___ DATA SUPPLIED ___

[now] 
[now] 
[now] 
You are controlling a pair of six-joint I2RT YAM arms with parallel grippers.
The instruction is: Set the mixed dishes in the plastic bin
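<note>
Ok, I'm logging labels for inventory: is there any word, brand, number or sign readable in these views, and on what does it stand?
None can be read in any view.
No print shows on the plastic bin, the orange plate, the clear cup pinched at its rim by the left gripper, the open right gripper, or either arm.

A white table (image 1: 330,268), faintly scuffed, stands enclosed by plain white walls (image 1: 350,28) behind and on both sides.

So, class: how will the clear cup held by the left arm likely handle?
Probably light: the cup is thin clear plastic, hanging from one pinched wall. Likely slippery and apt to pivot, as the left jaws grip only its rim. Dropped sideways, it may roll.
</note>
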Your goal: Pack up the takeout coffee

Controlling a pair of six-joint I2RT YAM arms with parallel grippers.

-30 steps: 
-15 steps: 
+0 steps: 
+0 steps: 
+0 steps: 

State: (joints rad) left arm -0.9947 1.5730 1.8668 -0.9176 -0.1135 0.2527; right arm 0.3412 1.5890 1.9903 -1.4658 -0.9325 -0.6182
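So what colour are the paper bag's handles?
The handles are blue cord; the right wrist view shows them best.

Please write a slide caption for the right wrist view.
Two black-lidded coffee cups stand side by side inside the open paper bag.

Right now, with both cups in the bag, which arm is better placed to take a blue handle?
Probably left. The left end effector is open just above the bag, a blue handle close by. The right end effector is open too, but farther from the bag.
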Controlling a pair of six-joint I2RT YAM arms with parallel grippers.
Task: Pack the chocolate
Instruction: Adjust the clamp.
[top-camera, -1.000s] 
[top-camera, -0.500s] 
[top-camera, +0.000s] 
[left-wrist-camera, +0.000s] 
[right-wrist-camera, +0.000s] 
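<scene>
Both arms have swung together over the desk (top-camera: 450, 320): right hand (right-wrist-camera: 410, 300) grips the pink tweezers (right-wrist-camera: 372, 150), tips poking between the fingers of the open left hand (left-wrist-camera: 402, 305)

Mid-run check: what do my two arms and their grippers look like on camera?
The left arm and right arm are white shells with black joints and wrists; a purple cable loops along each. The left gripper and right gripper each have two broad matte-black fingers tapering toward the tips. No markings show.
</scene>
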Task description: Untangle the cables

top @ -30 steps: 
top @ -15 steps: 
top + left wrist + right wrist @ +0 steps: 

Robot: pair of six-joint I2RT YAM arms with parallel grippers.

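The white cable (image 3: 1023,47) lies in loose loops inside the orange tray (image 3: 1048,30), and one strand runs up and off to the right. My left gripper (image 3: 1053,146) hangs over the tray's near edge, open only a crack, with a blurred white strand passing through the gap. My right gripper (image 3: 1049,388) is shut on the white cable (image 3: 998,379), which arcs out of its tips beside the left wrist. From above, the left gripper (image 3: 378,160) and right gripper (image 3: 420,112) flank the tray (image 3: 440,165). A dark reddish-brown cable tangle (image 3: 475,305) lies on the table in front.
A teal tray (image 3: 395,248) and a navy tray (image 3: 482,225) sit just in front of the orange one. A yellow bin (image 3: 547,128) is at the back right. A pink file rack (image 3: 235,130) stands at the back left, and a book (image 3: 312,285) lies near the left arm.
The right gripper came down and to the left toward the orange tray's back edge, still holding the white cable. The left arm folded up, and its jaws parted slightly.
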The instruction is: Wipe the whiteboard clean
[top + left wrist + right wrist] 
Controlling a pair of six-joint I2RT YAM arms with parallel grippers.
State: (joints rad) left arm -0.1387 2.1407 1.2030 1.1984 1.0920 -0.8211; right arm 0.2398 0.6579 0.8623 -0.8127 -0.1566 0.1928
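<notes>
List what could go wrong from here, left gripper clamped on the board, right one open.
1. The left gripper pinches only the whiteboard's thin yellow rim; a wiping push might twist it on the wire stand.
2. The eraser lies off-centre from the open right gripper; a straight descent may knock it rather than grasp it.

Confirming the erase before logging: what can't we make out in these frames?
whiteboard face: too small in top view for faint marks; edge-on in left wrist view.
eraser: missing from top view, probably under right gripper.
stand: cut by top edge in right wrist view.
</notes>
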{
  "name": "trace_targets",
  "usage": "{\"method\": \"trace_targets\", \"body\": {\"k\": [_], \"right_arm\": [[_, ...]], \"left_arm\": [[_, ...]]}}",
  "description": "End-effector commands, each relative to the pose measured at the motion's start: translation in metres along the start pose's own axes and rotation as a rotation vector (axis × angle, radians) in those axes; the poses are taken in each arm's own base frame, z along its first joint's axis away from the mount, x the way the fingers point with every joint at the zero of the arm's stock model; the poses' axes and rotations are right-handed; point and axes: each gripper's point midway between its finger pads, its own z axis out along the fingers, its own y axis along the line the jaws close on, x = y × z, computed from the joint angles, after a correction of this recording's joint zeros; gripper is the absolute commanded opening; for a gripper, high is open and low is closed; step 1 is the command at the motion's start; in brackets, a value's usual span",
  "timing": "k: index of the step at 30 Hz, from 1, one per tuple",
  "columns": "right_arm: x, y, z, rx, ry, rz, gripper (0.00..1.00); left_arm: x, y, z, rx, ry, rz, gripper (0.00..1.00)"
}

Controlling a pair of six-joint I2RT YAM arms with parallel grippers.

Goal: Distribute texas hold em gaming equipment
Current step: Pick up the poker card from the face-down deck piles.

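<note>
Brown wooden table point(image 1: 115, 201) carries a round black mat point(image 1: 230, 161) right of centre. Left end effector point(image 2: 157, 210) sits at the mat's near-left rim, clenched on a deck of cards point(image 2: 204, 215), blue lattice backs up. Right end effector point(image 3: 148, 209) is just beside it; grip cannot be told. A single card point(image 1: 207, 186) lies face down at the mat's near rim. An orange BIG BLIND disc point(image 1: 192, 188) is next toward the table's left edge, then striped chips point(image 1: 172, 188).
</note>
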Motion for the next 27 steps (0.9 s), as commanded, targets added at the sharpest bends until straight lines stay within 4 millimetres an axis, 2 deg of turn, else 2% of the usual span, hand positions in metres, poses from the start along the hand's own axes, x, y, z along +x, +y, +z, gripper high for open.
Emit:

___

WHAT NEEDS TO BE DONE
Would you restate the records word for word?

RESPONSE AREA
[now] 
[now] 
[now] 
You are controlling a pair of six-joint I2RT YAM arms with parallel grippers.
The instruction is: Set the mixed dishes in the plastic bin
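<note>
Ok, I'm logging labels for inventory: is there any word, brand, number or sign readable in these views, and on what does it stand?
None can be read in any view.
No print shows on the plastic bin, the orange plate, the clear cup pinched at its rim by the left gripper, the open right gripper, or either arm.

A white table (image 1: 330,268), faintly scuffed, stands enclosed by plain white walls (image 1: 350,28) behind and on both sides.

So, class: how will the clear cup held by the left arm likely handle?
Probably light: the cup is thin clear plastic, hanging from one pinched wall. Likely slippery and apt to pivot, as the left jaws grip only its rim. Dropped sideways, it may roll.
</note>
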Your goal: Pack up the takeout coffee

Controlling a pair of six-joint I2RT YAM arms with parallel grippers.

-30 steps: 
-15 steps: 
+0 steps: 
+0 steps: 
+0 steps: 

State: (joints rad) left arm -0.9947 1.5730 1.8668 -0.9176 -0.1135 0.2527; right arm 0.3412 1.5890 1.9903 -1.4658 -0.9325 -0.6182
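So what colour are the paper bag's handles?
The handles are blue cord; the right wrist view shows them best.

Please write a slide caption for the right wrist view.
Two black-lidded coffee cups stand side by side inside the open paper bag.

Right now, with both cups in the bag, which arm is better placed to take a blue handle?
Probably left. The left end effector is open just above the bag, a blue handle close by. The right end effector is open too, but farther from the bag.
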Controlling a pair of six-joint I2RT YAM arms with parallel grippers.
Task: Pack the chocolate
Instruction: Adjust the clamp.
[top-camera, -1.000s] 
[top-camera, -0.500s] 
[top-camera, +0.000s] 
[left-wrist-camera, +0.000s] 
[right-wrist-camera, +0.000s] 
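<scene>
Both arms have swung together over the desk (top-camera: 450, 320): right hand (right-wrist-camera: 410, 300) grips the pink tweezers (right-wrist-camera: 372, 150), tips poking between the fingers of the open left hand (left-wrist-camera: 402, 305)

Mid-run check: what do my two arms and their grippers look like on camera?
The left arm and right arm are white shells with black joints and wrists; a purple cable loops along each. The left gripper and right gripper each have two broad matte-black fingers tapering toward the tips. No markings show.
</scene>
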Task description: Untangle the cables

top @ -30 steps: 
top @ -15 steps: 
top + left wrist + right wrist @ +0 steps: 

Robot: pair of six-joint I2RT YAM arms with parallel grippers.

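The white cable (image 3: 1023,47) lies in loose loops inside the orange tray (image 3: 1048,30), and one strand runs up and off to the right. My left gripper (image 3: 1053,146) hangs over the tray's near edge, open only a crack, with a blurred white strand passing through the gap. My right gripper (image 3: 1049,388) is shut on the white cable (image 3: 998,379), which arcs out of its tips beside the left wrist. From above, the left gripper (image 3: 378,160) and right gripper (image 3: 420,112) flank the tray (image 3: 440,165). A dark reddish-brown cable tangle (image 3: 475,305) lies on the table in front.
A teal tray (image 3: 395,248) and a navy tray (image 3: 482,225) sit just in front of the orange one. A yellow bin (image 3: 547,128) is at the back right. A pink file rack (image 3: 235,130) stands at the back left, and a book (image 3: 312,285) lies near the left arm.
The right gripper came down and to the left toward the orange tray's back edge, still holding the white cable. The left arm folded up, and its jaws parted slightly.
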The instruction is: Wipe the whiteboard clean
[top + left wrist + right wrist] 
Controlling a pair of six-joint I2RT YAM arms with parallel grippers.
State: (joints rad) left arm -0.1387 2.1407 1.2030 1.1984 1.0920 -0.8211; right arm 0.2398 0.6579 0.8623 -0.8127 -0.1566 0.1928
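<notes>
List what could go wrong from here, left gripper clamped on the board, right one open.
1. The left gripper pinches only the whiteboard's thin yellow rim; a wiping push might twist it on the wire stand.
2. The eraser lies off-centre from the open right gripper; a straight descent may knock it rather than grasp it.

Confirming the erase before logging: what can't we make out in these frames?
whiteboard face: too small in top view for faint marks; edge-on in left wrist view.
eraser: missing from top view, probably under right gripper.
stand: cut by top edge in right wrist view.
</notes>
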{
  "name": "trace_targets",
  "usage": "{\"method\": \"trace_targets\", \"body\": {\"k\": [_], \"right_arm\": [[_, ...]], \"left_arm\": [[_, ...]]}}",
  "description": "End-effector commands, each relative to the pose measured at the motion's start: translation in metres along the start pose's own axes and rotation as a rotation vector (axis × angle, radians) in those axes; the poses are taken in each arm's own base frame, z along its first joint's axis away from the mount, x the way the fingers point with every joint at the zero of the arm's stock model; the poses' axes and rotations are right-handed; point and axes: each gripper's point midway between its finger pads, its own z axis out along the fingers, its own y axis along the line the jaws close on, x = y × z, computed from the joint angles, after a correction of this recording's joint zeros; gripper is the absolute commanded opening; for a gripper, high is open and low is closed; step 1 is the command at the motion's start; in brackets, a value's usual span",
  "timing": "k: index of the step at 30 Hz, from 1, one per tuple",
  "columns": "right_arm: x, y, z, rx, ry, rz, gripper (0.00..1.00); left_arm: x, y, z, rx, ry, rz, gripper (0.00..1.00)"
}

Controlling a pair of six-joint I2RT YAM arms with parallel grippers.

Goal: Distribute texas hold em gaming equipment
Current step: Pick up the poker card from the face-down deck piles.

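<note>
Brown wooden table point(image 1: 115, 201) carries a round black mat point(image 1: 230, 161) right of centre. Left end effector point(image 2: 157, 210) sits at the mat's near-left rim, clenched on a deck of cards point(image 2: 204, 215), blue lattice backs up. Right end effector point(image 3: 148, 209) is just beside it; grip cannot be told. A single card point(image 1: 207, 186) lies face down at the mat's near rim. An orange BIG BLIND disc point(image 1: 192, 188) is next toward the table's left edge, then striped chips point(image 1: 172, 188).
</note>
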Motion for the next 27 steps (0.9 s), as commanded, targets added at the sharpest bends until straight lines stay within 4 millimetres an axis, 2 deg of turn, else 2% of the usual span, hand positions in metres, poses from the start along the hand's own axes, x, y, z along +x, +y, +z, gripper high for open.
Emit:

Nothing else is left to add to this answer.